How to Play


The core mechanics of Meskellian operate on a 3-die pool where rolling higher is better. It mostly uses d4, d6, d8, d10, and d12, but extraordinarily powerful entities (like Deities and Arches) can potentially be working with d20s and d100s. Actions, turns, and rounds are how time is tracked in tactical situations, and characters have pools called resiliencies which protect them from serious damage.


Checks are how you determine the success of actions which have a reasonable chance for failure. When it’s determined that a check is necessary, you must roll Eminence + Aptitude + Skill and add the results together. Rolling higher is better.
 Sometimes, a check may call for an aptitude but not a skill, or a skill but not an aptitude. This is called a “raw” check, for example a “raw Violence check”. In these cases, just roll two of the associated aptitude or skill die. For raw Eminence checks, three Eminence dice are rolled.
 Some abilities may give you additional dice to roll. Unless you have disadvantage, you take the highest three dice rolled.

Common target rolls:
Incompetent checks generally require a roll of about 5+.
Competent checks generally require a roll of about 10+.
Proficient checks generally require a roll of about 15+.
Expert checks generally require a roll of about 20+.
Master checks generally require a roll of 30+ or higher.

Advantage and Disadvantage
Various environmental factors or abilities might give a character advantage or disadvantage. They both add another Eminence die to the pool, but if you have disadvantage you must take the lowest three dice rolled instead of the highest three like normal. If you have both advantage and disadvantage, they cancel each other out on a one-for-one basis. For example, a character who has two sources of advantage and one source of disadvantage ends up with one advantage and no disadvantage.

Getting Lucky
If you roll the max value on the three dice used for a roll (highest three normally, lowest three if you have disadvantage), you gain a Luck die equal to your Eminence. This die may be spent to add to any roll before your next long rest.

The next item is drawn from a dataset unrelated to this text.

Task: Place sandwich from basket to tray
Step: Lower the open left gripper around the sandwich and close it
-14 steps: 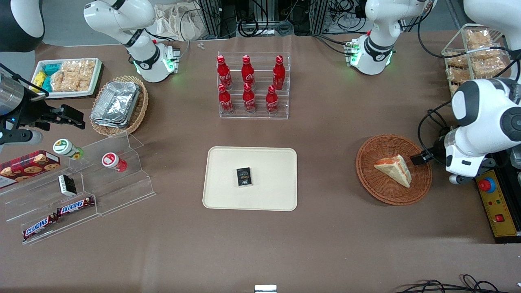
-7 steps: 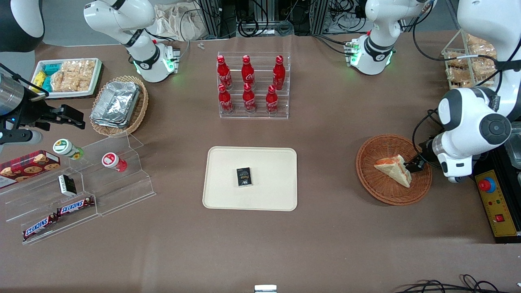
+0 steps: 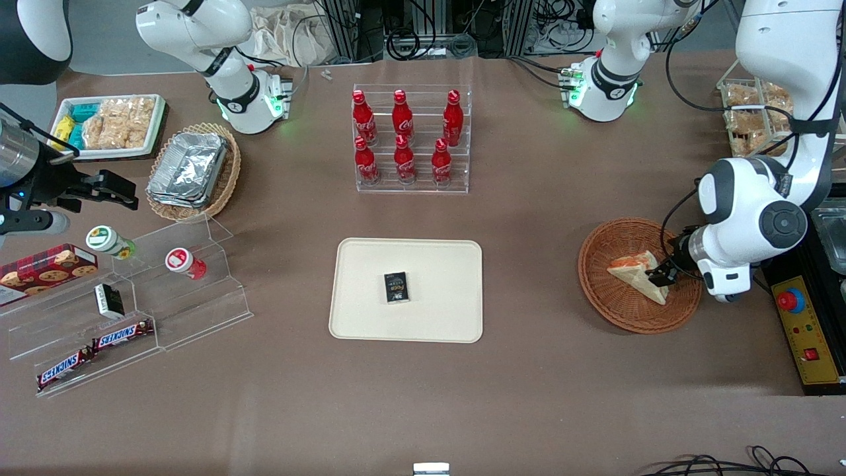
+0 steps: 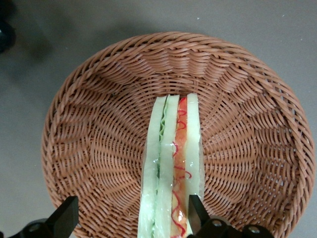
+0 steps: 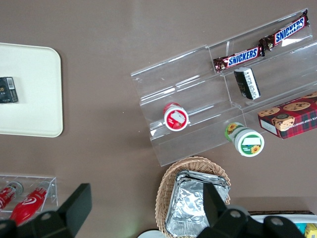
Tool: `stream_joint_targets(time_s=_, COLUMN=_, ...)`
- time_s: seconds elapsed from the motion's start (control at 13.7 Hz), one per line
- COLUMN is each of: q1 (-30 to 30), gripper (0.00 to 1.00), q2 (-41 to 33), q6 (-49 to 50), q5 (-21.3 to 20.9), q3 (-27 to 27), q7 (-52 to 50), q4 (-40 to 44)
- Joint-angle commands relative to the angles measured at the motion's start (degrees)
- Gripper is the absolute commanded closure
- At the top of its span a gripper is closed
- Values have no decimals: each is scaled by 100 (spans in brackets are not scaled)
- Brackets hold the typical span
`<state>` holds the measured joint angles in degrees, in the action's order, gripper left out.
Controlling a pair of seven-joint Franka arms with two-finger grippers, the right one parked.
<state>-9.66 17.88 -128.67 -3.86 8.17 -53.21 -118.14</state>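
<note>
The gripper (image 4: 130, 218) has its fingers apart, one each side of the sandwich (image 4: 173, 163), which points long-ways away from it across the basket (image 4: 89, 124).

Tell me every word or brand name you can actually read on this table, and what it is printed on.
"SNICKERS": on the two chocolate bars on the clear stepped stand.
Coca-Cola style script: on the red bottles, too small to read for certain.
Small dark packet on the tray: print too small to read.
Cookie box and round-lidded cups: no legible words.
The end effector, open around the sandwich in the basket, bears no text.
</note>
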Motion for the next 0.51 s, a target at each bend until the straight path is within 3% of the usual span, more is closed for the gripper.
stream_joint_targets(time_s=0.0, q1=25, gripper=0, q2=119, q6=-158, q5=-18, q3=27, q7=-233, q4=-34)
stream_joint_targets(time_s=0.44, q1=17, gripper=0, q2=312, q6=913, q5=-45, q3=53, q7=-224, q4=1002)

There are two alternatives to rolling for a check; to “Settle for Less” or “Keep at It”:
Settle for Less
If you’re competent in a check and you’re not in a stressful or distracting environment (like combat or a dense crowd), you can Settle for Less. This takes the same amount of time as normal, and just represents you carefully not screwing it up. Instead of rolling, you take half the die number of each die in your pool.

Keep at It
Unless you’re in a stressful or distracting environment (like combat or a dense crowd), or there are consequences for failure, you can Keep at It. This can take anywhere from ten times to a hundred times as long depending on the task, and represents trying over and over until you succeed. Instead of rolling, you take the maximum roll of your die pool.


Ranging from d4 (schmuck) to d12 (legend), Eminence is how much the universe itself cares about you, and it will slowly increase as your character becomes more experienced. Achieving your ambitions, gaining renown, and leading others all help increase it. It adds to all tests.

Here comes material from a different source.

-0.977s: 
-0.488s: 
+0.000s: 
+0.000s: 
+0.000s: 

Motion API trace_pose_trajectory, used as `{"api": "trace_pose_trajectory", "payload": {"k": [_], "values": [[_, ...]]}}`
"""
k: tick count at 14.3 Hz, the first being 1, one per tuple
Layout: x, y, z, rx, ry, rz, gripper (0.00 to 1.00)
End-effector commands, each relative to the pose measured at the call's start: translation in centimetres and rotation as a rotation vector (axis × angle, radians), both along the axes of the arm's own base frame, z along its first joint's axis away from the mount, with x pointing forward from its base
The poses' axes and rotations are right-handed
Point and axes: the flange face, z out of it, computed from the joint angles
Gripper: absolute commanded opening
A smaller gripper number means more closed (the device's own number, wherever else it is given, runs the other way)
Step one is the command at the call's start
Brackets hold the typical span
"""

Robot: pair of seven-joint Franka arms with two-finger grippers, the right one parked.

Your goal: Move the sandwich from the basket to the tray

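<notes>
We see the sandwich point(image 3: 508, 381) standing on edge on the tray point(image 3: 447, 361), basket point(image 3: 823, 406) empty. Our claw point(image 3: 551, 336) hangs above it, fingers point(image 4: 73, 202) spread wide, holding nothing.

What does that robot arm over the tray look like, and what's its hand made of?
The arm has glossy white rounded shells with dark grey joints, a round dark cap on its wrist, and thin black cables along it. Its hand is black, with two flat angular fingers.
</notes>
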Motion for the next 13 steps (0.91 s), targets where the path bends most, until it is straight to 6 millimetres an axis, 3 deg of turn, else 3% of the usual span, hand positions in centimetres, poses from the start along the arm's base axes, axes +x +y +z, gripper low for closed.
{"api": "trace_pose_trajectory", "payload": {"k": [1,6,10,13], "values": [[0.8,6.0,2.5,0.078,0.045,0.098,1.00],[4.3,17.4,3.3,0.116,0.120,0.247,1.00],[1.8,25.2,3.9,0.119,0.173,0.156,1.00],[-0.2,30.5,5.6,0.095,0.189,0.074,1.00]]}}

Ranging from d4 to d12, characters have four aptitudes: Violence, Trickery, Curiosity, and Trade. They each govern broad ranges of skills.


Ranging from d4 (incompetent) to d12 (master), skills are specific areas of competence and are usually associated with an aptitude. They are rated by competence, starting at incompetent with a d4. Competent is d6, proficient is d8, expert is d10, and master is d12.
Specialties are narrow areas of a skill, and having a specialty grants you one die step higher on applicable checks. All skills have set lists of specialties, but certain traits from a species, archetype, background, or class may provide unique specialties.

Actions and Initiative

Many times, either how long something takes to do will matter and/or opposing parties will want to take actions at the same time. Meskellian uses actions and initiative to handle this.
 Once opposing parties both want to take actions, or if someone wants to take an action before someone else, initiative must be rolled. Everyone involved makes a raw Trickery check (Eminence + Trickery + Trickery), and the results are ordered highest to lowest. Ties are resolved by rolling a d10 and appending the roll after the decimal. Characters take turns in the order of initiative, each turn lasting about six seconds in the game world and happening roughly simultaneously. Once all turns have been taken, the round is over and initiative starts over from the top.
 Unless stated otherwise, characters can move up to their speed and take an action on their turn. Movement may include interacting with up to one object, such as opening a door or drawing a weapon. Some abilities may allow for bonus actions, one of which may be used per turn. Some abilities may also grant reactions, one of which may be taken per round, and may be taken on other character’s turns (after an action).